_The task_
Repeat exactly the lines of the entries below from the one with "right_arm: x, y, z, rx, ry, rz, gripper" through the one with "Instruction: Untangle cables", both ends included, and nothing else.

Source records

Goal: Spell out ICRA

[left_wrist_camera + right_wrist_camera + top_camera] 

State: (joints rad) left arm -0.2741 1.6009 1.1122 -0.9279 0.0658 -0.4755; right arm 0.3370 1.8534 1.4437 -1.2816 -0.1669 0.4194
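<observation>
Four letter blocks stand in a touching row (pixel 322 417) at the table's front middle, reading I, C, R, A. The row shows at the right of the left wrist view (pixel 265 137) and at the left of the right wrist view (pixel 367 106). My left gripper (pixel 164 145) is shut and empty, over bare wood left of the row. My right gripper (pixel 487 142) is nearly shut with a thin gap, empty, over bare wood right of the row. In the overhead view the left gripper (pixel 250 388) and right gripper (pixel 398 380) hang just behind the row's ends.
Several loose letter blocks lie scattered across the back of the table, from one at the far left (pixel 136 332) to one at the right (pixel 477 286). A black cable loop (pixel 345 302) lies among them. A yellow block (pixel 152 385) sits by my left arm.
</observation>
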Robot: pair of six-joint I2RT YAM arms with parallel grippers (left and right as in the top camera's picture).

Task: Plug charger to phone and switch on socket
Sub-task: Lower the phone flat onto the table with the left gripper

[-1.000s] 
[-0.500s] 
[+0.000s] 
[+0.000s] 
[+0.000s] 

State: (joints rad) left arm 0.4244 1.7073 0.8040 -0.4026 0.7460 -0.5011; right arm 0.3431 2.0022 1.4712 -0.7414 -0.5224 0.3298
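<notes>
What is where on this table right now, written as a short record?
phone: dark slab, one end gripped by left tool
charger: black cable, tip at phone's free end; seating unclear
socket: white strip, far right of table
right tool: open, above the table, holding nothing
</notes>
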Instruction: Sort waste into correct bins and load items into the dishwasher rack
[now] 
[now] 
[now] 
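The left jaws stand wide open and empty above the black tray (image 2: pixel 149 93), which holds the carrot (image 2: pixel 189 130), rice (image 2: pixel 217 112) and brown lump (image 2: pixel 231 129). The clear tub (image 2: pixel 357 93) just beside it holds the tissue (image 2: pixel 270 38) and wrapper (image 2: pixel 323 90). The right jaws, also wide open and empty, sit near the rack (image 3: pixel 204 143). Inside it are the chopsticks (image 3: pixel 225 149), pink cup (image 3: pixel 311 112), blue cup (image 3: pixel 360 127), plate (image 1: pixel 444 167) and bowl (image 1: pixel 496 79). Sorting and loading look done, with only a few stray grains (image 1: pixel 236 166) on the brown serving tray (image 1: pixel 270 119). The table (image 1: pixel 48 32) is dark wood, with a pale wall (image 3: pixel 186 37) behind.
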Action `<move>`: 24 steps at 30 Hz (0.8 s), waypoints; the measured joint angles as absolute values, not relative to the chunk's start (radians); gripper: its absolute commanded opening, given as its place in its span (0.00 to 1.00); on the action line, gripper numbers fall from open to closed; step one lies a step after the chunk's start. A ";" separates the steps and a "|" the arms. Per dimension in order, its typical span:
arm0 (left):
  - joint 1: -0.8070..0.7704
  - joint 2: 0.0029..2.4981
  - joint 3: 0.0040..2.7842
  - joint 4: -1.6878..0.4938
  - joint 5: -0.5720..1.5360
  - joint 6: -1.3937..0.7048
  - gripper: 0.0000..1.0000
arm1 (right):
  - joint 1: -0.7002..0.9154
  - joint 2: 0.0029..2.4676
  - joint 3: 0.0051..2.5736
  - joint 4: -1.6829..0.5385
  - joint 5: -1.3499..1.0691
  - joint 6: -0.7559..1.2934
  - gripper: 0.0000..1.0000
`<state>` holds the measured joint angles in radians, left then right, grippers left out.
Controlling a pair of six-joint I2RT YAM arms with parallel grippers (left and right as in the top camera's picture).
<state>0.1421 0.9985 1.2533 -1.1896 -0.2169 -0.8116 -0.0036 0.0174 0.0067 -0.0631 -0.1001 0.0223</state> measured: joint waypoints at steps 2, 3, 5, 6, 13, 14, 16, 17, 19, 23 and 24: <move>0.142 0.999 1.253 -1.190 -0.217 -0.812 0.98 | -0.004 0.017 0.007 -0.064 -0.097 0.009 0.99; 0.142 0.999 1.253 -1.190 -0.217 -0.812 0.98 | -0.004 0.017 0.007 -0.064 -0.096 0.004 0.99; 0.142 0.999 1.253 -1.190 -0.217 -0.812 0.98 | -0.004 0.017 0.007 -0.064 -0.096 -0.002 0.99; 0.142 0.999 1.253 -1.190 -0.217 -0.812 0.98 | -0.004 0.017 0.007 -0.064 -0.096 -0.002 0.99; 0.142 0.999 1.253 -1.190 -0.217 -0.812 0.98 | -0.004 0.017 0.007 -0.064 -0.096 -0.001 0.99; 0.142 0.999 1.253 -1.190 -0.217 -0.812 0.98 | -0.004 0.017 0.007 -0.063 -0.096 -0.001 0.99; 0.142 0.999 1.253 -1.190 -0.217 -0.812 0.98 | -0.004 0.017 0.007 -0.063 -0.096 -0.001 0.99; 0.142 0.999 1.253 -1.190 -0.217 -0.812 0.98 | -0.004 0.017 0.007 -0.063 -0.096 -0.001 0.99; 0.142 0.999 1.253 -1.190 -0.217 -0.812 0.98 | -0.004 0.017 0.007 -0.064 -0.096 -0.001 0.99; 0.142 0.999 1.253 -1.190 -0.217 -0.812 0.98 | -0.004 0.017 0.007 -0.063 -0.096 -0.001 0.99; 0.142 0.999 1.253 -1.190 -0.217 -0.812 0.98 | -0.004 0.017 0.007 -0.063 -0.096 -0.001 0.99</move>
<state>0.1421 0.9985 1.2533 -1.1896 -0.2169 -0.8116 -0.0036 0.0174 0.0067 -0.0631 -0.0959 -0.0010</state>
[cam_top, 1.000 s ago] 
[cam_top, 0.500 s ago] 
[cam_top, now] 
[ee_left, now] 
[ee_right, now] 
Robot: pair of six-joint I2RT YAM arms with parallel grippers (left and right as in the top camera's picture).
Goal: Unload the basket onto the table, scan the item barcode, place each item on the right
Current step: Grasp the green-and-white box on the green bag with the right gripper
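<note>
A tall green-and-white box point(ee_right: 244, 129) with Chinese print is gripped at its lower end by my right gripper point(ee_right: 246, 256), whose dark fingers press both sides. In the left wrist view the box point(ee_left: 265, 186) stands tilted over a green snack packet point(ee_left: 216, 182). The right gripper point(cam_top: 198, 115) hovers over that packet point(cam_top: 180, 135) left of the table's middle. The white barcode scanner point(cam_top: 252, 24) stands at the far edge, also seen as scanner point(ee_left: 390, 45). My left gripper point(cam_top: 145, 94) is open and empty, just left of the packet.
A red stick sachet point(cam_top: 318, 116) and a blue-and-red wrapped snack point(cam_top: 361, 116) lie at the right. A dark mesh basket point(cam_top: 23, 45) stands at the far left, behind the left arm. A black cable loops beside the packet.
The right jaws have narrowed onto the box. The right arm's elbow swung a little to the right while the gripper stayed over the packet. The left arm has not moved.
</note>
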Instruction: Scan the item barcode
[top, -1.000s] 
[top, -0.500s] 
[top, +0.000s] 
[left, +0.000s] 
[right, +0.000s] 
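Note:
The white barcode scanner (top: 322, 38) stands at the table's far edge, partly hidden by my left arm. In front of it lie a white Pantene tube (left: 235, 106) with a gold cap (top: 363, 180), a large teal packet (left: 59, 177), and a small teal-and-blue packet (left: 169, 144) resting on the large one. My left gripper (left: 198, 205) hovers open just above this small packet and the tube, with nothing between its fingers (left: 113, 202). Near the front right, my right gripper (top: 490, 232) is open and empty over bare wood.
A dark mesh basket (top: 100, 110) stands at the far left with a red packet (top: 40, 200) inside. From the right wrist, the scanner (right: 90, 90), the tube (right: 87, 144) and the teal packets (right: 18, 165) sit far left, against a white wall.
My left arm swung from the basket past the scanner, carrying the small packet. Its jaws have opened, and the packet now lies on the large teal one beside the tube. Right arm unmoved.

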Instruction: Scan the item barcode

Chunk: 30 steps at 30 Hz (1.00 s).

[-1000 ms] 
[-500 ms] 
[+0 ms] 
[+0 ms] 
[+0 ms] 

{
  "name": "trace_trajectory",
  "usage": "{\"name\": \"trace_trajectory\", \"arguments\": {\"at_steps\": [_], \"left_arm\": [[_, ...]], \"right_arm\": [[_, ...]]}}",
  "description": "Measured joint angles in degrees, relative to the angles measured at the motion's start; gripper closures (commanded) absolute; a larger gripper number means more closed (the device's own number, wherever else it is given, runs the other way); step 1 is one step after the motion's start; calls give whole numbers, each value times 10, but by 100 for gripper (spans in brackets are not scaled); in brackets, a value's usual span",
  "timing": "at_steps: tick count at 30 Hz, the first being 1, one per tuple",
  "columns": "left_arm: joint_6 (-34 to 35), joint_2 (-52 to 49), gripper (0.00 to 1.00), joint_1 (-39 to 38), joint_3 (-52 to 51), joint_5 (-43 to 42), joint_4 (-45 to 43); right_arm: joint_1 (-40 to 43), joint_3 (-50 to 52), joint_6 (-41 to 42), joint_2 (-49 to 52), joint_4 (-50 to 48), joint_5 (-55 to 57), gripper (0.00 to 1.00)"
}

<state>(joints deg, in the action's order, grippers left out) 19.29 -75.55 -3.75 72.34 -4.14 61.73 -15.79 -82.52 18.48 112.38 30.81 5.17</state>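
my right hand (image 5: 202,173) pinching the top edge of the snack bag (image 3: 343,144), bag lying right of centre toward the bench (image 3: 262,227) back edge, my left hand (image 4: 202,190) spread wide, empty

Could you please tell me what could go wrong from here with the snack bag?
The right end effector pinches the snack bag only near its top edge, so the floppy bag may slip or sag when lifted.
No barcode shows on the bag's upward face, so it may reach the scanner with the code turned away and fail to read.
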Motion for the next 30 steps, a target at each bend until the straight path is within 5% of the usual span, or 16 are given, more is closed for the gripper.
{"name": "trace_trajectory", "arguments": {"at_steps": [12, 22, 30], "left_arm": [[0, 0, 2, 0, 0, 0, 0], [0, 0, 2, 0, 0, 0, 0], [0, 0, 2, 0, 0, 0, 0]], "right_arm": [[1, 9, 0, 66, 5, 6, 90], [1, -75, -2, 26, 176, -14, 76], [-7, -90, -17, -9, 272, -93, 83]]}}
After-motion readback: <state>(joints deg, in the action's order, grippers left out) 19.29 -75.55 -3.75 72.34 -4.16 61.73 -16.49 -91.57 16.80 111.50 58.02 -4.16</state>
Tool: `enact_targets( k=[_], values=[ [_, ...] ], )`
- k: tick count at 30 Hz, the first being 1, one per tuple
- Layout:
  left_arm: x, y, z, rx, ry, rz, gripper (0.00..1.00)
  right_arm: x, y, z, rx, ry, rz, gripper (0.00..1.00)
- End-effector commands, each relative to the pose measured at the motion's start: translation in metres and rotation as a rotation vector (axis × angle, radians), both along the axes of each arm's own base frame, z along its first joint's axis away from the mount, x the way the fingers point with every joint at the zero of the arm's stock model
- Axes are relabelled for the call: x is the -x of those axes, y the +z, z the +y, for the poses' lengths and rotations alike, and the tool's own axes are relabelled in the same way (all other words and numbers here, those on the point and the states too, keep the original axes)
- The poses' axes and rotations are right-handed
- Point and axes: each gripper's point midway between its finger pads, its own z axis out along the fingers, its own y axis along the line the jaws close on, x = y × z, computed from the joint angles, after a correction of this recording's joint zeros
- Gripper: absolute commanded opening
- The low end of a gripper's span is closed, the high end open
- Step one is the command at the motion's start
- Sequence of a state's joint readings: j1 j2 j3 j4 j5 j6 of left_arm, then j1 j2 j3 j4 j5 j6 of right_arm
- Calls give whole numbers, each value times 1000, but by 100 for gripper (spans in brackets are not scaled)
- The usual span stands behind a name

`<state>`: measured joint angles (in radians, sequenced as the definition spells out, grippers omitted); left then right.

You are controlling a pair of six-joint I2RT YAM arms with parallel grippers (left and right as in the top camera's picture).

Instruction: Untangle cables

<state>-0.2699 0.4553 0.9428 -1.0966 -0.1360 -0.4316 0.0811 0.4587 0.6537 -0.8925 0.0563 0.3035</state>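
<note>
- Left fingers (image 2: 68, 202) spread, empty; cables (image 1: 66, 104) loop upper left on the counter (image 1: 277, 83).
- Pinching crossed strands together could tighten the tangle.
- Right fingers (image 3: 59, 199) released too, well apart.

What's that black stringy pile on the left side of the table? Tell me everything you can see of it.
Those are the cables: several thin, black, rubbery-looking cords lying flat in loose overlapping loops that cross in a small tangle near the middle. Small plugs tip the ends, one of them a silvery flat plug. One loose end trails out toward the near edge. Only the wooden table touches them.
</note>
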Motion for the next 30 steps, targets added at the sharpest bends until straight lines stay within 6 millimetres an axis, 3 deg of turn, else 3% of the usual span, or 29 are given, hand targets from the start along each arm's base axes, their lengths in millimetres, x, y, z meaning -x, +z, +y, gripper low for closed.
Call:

_Exercise answer_
  right_arm: x, y, z, rx, ry, rz, gripper (0.00..1.00)
- End-effector commands, each relative to the pose measured at the motion's start: translation in metres and rotation as a rotation vector (axis × angle, radians), both along the axes of each arm's own base frame, z along its first joint's axis away from the mount, x the way the fingers point with every joint at the zero of the arm's stock model
- Axes are relabelled for the call: x is the -x of those axes, y the +z, z the +y, for the poses' lengths and rotations alike, and the tool's own axes are relabelled in the same way (all other words and numbers here, those on the point and the states too, keep the original axes)
- The poses' axes and rotations are right-handed
- Point and axes: each gripper's point midway between its finger pads, its own z axis out along the fingers, its own y axis along the line the jaws close on, x = y × z, computed from the joint angles, after a correction of this recording's joint zeros
- Gripper: absolute commanded opening
- The low end of a gripper's span is closed, the high end open
- Step one is the command at the motion's start
- Sequence of a state's joint readings: j1 j2 j3 j4 j5 j6 of left_arm, then j1 j2 j3 j4 j5 j6 of right_arm
- Calls give whole numbers, each value times 1000, but by 100 for gripper (spans in brackets are not scaled)
- The usual span stands behind a name

`<state>`: measured joint angles (in radians, sequenced as the definition spells out, grippers omitted); left then right.

You are controlling a pair of six-joint I2RT YAM arms with parallel grippers (left and right as in the top camera's picture).

Instruction: Untangle cables

This finishes the answer to the exercise.